Keywords: DNA double-strand breaks (DSBs), γ-H2AX, risk-organ–based tube current modulation (RTM), computed tomography (CT)

INTRODUCTION

Computed tomography (CT) contributes the major proportion to radiation exposure in diagnostic imaging [1–3]. Therefore, techniques for dose reduction are receiving increasing attention. Several techniques (like anatomy-based tube current modulation, low-kV protocols, and—particularly used in cardiac CT—ECG-triggered tube current modulation and high-pitch protocols) are already in use [4–6]. Risk-organ–based tube current modulation (RTM) is a rather new approach in CT, and it is supposed to reduce the dose to radiation-sensitive risk organs such as the female breast. RTM is based on lowering the tube current while the X-ray tube is in front of the patient, but increasing it when it is to the rear of the patient to maintain image quality. Estimation of the delivered radiation dose during CT is based on physical measurements using ionization chambers, mathematical analyses (e.g. Monte-Carlo simulation) and calculation of exposure parameters like computed tomography dose index (CTDI) or dose length product (DLP) [1, 7–9]. However, the biological radiation effects not only depend on the radiation dose, but are also reliant on individual patient factors like age and DNA repair capacity, and the application of contrast medium [4, 6, 9–15]. γ-H2AX immunofluorescence microscopy is a sensitive technique for determining X-ray–induced DNA double-strand breaks (DSB) in vitro and in vivo. Previous studies demonstrated a very good correlation between radiation dose and the resulting γ-H2AX foci representing distinct DSBs in human blood lymphocytes after CT, angiography or cardiac catheter examination [12, 16–19]. However, in those studies peripheral blood lymphocytes were used to assess radiation damages; that technique, however, is not suitable for evaluation of the effect of RTM because in this case the radiation effects on the organ are more of interest than the effects on the whole body. Therefore, the aim of this study was to establish a biological phantom model for estimation of the X-ray–induced γ-H2AX foci in radiation-sensitive organs, and to evaluate the effect of RTM.

MATERIALS AND METHODS

The study complies with the Declaration of Helsinki and was performed following local ethics committee approval. Written informed consent was obtained from every volunteer.

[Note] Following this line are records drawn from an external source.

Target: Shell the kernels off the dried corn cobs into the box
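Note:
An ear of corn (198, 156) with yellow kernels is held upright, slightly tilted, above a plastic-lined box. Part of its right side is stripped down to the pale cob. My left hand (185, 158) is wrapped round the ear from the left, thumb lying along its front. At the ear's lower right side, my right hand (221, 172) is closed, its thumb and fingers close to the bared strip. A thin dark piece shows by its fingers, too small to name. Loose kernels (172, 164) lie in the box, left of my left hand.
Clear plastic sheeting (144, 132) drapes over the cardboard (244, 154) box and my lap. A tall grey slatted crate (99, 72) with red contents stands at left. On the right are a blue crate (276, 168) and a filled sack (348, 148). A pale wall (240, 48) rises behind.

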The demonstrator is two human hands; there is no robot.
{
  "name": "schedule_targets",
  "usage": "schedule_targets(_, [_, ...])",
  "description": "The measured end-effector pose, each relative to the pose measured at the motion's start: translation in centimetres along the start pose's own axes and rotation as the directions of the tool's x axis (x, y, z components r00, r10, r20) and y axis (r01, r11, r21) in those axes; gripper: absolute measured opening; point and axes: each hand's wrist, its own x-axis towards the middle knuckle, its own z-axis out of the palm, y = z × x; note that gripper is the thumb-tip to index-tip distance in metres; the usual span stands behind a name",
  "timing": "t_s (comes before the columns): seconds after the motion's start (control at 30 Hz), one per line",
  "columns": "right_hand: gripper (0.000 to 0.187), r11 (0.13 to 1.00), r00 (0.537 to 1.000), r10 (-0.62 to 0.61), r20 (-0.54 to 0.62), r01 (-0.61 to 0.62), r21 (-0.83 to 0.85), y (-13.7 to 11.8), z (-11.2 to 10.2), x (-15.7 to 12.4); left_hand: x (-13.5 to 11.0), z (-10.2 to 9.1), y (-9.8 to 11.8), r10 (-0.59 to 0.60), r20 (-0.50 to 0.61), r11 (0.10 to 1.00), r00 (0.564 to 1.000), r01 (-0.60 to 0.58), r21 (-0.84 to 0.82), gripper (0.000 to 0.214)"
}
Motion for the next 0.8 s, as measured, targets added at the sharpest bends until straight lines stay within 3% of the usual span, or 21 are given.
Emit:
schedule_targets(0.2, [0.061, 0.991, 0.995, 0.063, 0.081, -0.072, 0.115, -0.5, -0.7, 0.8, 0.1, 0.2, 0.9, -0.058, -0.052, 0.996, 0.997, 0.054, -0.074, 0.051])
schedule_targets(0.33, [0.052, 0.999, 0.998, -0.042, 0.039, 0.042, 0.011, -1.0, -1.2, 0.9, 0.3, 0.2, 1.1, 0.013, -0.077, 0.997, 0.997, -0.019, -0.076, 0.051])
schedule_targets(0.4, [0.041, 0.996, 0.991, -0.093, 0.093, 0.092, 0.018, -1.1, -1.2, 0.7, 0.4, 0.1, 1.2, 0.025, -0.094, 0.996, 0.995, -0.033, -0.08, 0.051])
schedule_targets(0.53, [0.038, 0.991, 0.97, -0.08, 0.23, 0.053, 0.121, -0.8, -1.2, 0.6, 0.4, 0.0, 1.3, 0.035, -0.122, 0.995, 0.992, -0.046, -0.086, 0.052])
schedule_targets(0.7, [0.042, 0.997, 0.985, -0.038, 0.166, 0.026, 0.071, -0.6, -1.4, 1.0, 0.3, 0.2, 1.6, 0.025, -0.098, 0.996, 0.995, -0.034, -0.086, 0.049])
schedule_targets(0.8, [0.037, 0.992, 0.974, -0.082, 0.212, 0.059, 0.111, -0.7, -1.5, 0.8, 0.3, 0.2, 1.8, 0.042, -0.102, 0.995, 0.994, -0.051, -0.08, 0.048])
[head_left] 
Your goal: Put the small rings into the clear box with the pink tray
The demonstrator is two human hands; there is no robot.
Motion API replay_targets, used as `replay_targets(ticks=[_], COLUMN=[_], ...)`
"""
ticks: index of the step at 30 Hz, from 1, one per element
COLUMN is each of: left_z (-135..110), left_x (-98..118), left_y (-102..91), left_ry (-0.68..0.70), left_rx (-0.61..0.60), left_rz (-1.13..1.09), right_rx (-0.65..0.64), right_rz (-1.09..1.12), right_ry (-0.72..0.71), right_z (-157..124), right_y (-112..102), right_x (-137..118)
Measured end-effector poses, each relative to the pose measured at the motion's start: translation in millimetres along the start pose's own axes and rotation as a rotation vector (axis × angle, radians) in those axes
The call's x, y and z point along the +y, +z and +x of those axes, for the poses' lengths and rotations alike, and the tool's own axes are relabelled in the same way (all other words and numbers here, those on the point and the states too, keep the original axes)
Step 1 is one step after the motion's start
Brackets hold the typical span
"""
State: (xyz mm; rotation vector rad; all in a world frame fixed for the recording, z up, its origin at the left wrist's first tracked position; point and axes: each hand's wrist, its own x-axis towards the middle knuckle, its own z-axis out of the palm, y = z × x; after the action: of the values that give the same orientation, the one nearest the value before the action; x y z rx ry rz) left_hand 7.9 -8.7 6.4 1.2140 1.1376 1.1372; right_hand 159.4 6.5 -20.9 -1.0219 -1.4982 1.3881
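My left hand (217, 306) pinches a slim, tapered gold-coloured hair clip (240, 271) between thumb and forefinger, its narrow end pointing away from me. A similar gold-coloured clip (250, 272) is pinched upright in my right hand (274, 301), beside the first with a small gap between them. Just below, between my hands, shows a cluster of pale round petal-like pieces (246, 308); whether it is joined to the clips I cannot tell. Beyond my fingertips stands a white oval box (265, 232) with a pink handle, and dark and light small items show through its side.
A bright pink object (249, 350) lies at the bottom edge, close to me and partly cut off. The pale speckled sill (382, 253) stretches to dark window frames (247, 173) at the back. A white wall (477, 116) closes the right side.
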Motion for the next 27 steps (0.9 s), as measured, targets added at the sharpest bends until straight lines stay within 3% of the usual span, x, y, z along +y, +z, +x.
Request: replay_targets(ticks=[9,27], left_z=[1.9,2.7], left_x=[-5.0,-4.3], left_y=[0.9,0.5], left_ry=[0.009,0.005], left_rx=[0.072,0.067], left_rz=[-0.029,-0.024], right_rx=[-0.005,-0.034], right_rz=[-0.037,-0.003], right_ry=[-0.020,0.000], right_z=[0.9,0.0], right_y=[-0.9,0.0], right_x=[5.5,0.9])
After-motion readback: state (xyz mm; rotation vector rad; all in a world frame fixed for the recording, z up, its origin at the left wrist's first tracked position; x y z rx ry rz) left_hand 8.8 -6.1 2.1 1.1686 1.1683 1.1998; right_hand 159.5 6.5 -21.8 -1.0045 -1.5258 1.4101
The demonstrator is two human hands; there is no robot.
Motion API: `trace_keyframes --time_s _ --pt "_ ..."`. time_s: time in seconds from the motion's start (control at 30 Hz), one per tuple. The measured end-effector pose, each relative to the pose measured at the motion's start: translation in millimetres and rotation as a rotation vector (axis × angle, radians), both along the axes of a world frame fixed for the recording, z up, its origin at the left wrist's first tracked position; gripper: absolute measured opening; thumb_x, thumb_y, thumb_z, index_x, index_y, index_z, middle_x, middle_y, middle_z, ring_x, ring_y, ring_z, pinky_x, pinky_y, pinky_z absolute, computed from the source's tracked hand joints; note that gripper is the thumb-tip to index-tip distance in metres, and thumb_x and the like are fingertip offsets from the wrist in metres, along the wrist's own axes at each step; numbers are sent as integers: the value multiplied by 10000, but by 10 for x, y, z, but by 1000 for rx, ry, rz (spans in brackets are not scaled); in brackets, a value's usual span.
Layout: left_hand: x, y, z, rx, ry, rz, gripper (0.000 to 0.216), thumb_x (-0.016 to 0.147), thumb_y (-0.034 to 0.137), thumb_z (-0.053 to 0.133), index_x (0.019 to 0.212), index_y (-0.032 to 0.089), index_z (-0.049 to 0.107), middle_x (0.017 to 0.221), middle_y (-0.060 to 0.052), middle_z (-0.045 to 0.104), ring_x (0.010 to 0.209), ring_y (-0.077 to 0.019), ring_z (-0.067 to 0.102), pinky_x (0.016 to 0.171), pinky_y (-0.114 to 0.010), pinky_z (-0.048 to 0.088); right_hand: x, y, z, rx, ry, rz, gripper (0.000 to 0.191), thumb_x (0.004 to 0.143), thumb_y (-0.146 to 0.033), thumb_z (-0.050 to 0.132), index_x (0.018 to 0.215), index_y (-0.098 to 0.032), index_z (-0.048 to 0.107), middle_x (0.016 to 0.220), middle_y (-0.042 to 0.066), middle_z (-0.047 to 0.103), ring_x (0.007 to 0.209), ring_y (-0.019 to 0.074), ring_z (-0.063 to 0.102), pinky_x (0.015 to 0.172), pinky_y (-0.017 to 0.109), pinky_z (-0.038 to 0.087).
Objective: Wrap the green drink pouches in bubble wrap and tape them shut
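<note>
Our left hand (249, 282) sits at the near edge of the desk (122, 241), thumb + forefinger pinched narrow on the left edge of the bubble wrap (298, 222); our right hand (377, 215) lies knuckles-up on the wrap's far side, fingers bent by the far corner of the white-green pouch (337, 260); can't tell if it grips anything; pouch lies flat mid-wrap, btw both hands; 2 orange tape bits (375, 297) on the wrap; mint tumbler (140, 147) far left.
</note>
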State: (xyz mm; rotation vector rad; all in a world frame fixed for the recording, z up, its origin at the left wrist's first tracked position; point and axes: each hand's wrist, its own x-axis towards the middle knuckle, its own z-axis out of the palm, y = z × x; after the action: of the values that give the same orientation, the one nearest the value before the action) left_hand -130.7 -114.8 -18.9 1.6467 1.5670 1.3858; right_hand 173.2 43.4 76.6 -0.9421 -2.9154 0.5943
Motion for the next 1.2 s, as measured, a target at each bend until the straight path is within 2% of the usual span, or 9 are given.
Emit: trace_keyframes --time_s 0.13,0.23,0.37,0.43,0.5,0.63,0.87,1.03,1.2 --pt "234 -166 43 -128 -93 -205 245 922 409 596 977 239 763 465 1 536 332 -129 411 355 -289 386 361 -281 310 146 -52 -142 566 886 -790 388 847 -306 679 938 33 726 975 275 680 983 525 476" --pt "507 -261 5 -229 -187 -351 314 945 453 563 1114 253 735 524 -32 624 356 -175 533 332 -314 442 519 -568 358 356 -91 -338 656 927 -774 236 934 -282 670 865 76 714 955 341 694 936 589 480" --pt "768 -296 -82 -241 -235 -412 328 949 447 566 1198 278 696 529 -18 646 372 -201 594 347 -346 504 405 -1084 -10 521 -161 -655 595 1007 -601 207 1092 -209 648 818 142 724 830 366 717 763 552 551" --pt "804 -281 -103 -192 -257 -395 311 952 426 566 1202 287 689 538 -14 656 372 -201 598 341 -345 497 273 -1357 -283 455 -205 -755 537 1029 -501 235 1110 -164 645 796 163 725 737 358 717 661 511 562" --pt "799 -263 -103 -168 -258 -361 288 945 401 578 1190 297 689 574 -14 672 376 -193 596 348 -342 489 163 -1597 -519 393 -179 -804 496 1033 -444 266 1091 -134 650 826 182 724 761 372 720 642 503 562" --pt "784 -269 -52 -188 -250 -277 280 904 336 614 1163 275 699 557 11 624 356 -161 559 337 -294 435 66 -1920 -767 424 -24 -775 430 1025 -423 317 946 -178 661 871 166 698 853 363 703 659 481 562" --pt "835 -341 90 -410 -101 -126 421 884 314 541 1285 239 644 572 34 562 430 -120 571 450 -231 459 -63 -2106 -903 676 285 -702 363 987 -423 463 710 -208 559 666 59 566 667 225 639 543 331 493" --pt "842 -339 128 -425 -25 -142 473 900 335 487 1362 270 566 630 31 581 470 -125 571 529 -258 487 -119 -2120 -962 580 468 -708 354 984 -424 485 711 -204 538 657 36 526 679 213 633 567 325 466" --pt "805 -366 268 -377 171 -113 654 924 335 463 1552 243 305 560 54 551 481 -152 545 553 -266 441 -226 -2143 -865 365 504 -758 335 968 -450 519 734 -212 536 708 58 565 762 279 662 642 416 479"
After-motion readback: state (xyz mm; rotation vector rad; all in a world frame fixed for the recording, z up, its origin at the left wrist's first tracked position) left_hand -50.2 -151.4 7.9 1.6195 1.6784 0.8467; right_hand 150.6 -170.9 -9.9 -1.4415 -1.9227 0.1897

Preparation of blood samples

For the in vitro experiments, blood samples from three healthy volunteers (median age: 33.2 years, range 27–38 years) with no history of cancer, chemotherapy or leukemia and without exposure to ionizing radiation within the last 3 days were used. Thirty milliliters of blood was obtained from the antecubital vein of each individual using ethylenediaminetetraacetic acid (EDTA)-containing vials.

To isolate human blood lymphocytes, blood was layered onto lymphocyte separation medium 1077 (Biochrom, Berlin, Germany) and centrifuged at 1200g for 15 min at a temperature of 37°C. Cells from the resulting interphase containing ~80% lymphocytes [17] were resuspended in a solution containing 80% Roswell Park Memorial Institute (RPMI) medium 1640 (Biochrom, Berlin, Germany) and 20% fetal calf serum (FCS). These cells were washed and centrifuged twice at 300g and once at 240g, respectively for 10 min, resuspended in phosphate buffered saline (PBS) (ph 7.1) and distributed into small (2 μl) plastic tubes. The separation and washing processes lasted ~50–60 min and were performed at 37°C.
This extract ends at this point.